Page 1 of 1

How to debug hanging processes?

Posted: Fri Mar 19, 2021 5:38 pm
by drchazewaz
Hello, I'm submitting a batch of jobs:

Code: Select all

        for s in file_list:
            job = cluster.submit(s ,**kwargs)

        while cluster._pending_jobs > 0:
            print 'Pending Jobs' ,cluster._pending_jobs
            time.sleep(2)
...and the pending jobs are not completing. I'm trying 10 as a test, and my loop keeps saying there are 10 jobs left. I've got the HTML monitor going too, and it always says Jobs Submitted : 0, Jobs Done : 0, Jobs Pending : 0.

I've verified that the function that cluster() is running works locally on its own without dispy. How do I diagnose why the cluster is hanging?

Re: How to debug hanging processes?

Posted: Sat Mar 20, 2021 2:49 am
by Giri
It looks like dispy job scheduler didn't find any nodes. There could be multiple issues if so:
  1. Make sure IP address where dispynode runs is correct network address that scheduler can connect to; e.g., if the address annouced by dispynode (or scheduler/client) is '127.0.0.1' (if IPv4), then they can't find / connect. Typically, addresses should be of the form '192.168.x.y' (but it depends on your network configuration). You can force dispy to use speficific IP address (e.g., with 'host' parameter)
  2. Make sure either firewall is disabled on nodes and client, or allow ports through firewall (default ports are 61590-61593). dispynode and scheduler announce IP address and port when started.
  3. For testing, you can specify host name / IP address of a node in 'nodes' parameter of JobCluster (e.g., with 'cluster = dispy.JobCluster(compute, nodes=["192.168.2.10"])'. When nodes are listed this way, TCP protocol is used to connect to nodes; otherwise, UDP broadcast is used to discover nodes, which can sometimes fail (e.g., if there is lot of traffic, routers may drop UDP packets, or if WiFi is used).
  4. Use 'debug' parameter to see more details; e.g., scheduler should show it discovered nodes (e.g., with 'Discovered 192.168.x.y with n cpus').
  5. If using httpd, it should list nodes found. If no nodes are listed in 'Cluster', then scheduler can't submti jobs.
  6. You may know this, but in case someone else finds this later: It is not advisable to use any variable that starts with underscore, even for debugging; they are for implementation only (like 'private' variables in other OO languages).

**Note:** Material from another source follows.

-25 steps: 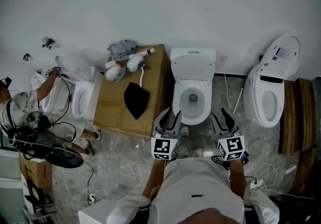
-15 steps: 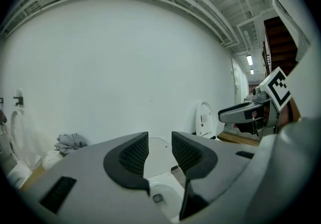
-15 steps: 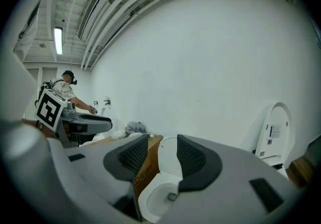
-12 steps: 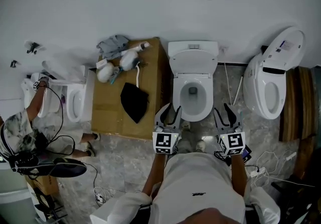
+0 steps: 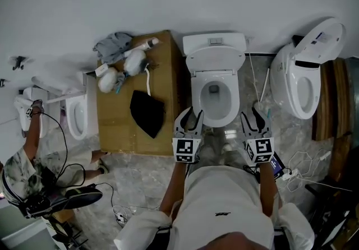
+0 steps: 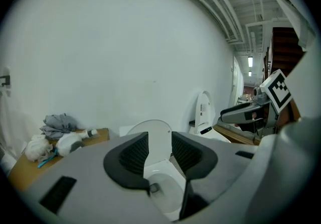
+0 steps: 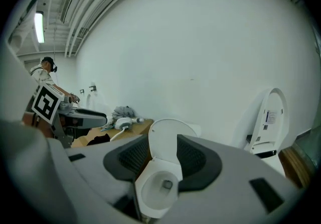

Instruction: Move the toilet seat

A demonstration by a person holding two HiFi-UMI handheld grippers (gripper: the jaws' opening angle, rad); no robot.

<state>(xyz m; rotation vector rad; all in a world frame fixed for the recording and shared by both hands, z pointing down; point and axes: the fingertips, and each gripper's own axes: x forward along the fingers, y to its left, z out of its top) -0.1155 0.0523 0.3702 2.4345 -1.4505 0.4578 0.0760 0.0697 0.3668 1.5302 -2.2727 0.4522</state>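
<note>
A white toilet [image 5: 231, 99] stands against the wall, its seat and lid [image 5: 216, 59] raised upright against the tank. My left gripper [image 5: 189, 113] hovers by the bowl's front left rim. My right gripper [image 5: 255, 112] hovers by the front right rim. Neither touches the toilet. Both are shut, jaws close together with nothing between them. In the left gripper view the raised lid [image 6: 149, 126] and bowl [image 6: 168, 188] show past the left gripper [image 6: 160, 152]. In the right gripper view the lid [image 7: 165, 137] and bowl [image 7: 160, 183] lie beyond the right gripper [image 7: 163, 156].
A cardboard box [image 5: 120, 123] stands left of the toilet, carrying a black cloth [image 5: 147, 113], rags and a bottle. A second toilet [image 5: 303, 89] with its lid up stands at the right beside wooden boards [image 5: 331, 114]. Cables [image 5: 297, 171] lie on the floor. A person [image 5: 28, 159] works at far left.
Both grippers have moved forward and down, from short of the bowl to either side of its front rim. Their jaws look unchanged. The person at the left has shifted.
</note>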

Re: How to debug hanging processes?

Posted: Mon Mar 22, 2021 7:26 pm
by drchazewaz
Thank you very much, a firewall was indeed the problem.

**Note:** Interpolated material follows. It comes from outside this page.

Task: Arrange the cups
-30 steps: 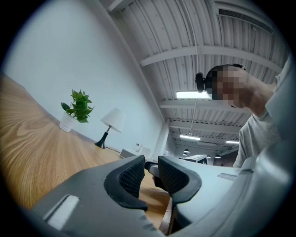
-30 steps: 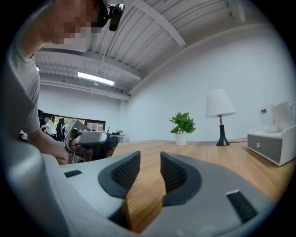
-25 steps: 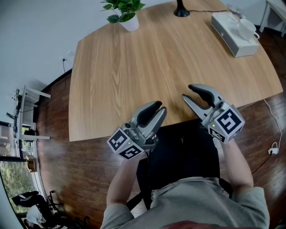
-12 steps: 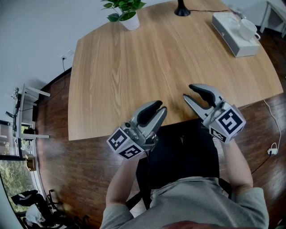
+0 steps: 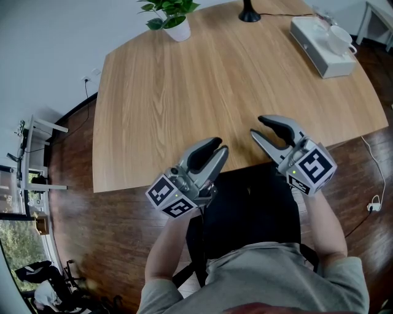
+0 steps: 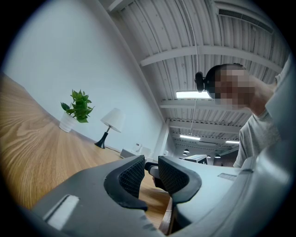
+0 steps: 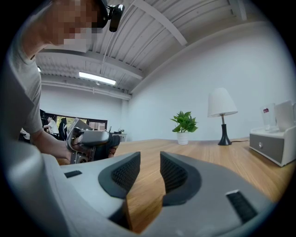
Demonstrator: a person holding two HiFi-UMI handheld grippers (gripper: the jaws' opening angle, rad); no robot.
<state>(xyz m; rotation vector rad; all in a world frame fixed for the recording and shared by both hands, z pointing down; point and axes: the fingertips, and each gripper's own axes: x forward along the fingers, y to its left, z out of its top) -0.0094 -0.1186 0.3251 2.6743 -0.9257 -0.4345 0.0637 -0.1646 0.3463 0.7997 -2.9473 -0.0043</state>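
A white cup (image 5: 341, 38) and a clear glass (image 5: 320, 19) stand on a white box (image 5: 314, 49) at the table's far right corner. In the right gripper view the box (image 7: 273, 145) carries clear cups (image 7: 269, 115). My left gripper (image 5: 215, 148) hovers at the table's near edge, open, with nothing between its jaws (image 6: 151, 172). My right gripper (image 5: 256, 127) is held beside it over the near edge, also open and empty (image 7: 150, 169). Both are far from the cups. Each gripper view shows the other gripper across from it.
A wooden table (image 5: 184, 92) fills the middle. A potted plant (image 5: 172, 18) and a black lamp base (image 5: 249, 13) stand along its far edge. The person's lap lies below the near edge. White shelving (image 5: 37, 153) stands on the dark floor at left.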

What is the correct way to accomplish my little "how many jobs are left" print statement without using the "_" variables?

Sometimes I get a "None" result for my jobs, and I have to use trial and error until I get a valid result. E.g. this happens when I miss a dependency (in general I'm not sure I'm using the depends= keyword correctly). How do I see into what's happening on the nodes for debugging?

EDIT: Just recently I was getting "None" returned on jobs because input data files didn't exist on the nodes (but did exist on the local machine where I was testing code). It took me a while to figure this out - how could I have figured this out through the dispy implementation of the code?

Re: How to debug hanging processes?

Posted: Wed Mar 24, 2021 12:06 am
by Giri
It is easy to pass parameter 'loglevel=dispy.logger.DEBUG' to JobCluster or SharedJobCluster to debug issues / see progress (e.g., how many jobs submitted, pending).

You can also call 'cluster.status()' method at anytime (e.g., periodically?) to get current status. Although it is easier to view status with httpd.

When a job is finished, it is a good idea to check the status of the job before accessing result. For example, see 'node_status.py' in examples which checks if 'job.status == dispy.DispyJob.Finished' and access result if so. Otherwise, you can get the exception trace, errors etc in 'job.exception', 'job.stderr' etc.